=== PROBLEM ===
Drop the pictures, then extract the listing word for word.

(Beginning of COLLECTED MATERIAL)

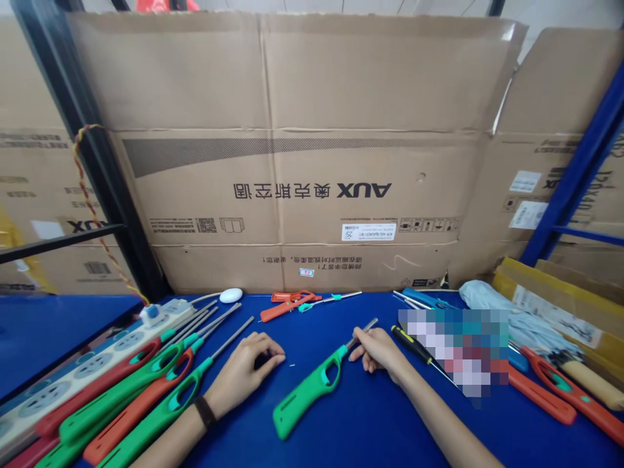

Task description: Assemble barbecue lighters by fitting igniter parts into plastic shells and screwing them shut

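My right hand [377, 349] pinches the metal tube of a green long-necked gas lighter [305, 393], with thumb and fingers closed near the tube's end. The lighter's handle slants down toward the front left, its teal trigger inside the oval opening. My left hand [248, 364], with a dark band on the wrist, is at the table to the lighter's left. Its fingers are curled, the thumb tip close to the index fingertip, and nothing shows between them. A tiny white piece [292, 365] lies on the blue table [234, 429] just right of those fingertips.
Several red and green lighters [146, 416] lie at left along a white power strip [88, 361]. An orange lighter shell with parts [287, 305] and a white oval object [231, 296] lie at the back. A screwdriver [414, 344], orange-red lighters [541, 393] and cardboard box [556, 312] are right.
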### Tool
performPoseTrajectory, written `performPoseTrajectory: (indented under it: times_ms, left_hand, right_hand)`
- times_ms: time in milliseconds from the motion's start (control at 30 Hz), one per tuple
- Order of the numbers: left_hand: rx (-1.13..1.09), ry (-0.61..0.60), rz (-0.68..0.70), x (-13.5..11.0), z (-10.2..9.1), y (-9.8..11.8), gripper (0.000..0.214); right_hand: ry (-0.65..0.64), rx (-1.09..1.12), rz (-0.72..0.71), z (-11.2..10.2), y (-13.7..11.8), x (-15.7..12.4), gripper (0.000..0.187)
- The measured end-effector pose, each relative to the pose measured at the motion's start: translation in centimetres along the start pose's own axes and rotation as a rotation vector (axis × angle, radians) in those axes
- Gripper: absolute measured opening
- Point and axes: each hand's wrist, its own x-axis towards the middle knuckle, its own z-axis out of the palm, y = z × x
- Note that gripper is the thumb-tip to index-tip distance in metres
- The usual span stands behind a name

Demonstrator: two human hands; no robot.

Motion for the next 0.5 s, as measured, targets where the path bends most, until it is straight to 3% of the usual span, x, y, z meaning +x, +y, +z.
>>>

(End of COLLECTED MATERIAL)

=== OUTPUT FOR THIS EXERCISE ===
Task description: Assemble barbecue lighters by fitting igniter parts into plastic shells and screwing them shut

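My right hand [377, 349] pinches the metal tube of a green long-necked gas lighter [305, 393], with thumb and fingers closed near the tube's end. The lighter's handle slants down toward the front left, its teal trigger inside the oval opening. My left hand [248, 364], with a dark band on the wrist, is at the table to the lighter's left. Its fingers are curled, the thumb tip close to the index fingertip, and nothing shows between them. A tiny white piece [292, 365] lies on the blue table [234, 429] just right of those fingertips.
Several red and green lighters [146, 416] lie at left along a white power strip [88, 361]. An orange lighter shell with parts [287, 305] and a white oval object [231, 296] lie at the back. A screwdriver [414, 344], orange-red lighters [541, 393] and cardboard box [556, 312] are right.
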### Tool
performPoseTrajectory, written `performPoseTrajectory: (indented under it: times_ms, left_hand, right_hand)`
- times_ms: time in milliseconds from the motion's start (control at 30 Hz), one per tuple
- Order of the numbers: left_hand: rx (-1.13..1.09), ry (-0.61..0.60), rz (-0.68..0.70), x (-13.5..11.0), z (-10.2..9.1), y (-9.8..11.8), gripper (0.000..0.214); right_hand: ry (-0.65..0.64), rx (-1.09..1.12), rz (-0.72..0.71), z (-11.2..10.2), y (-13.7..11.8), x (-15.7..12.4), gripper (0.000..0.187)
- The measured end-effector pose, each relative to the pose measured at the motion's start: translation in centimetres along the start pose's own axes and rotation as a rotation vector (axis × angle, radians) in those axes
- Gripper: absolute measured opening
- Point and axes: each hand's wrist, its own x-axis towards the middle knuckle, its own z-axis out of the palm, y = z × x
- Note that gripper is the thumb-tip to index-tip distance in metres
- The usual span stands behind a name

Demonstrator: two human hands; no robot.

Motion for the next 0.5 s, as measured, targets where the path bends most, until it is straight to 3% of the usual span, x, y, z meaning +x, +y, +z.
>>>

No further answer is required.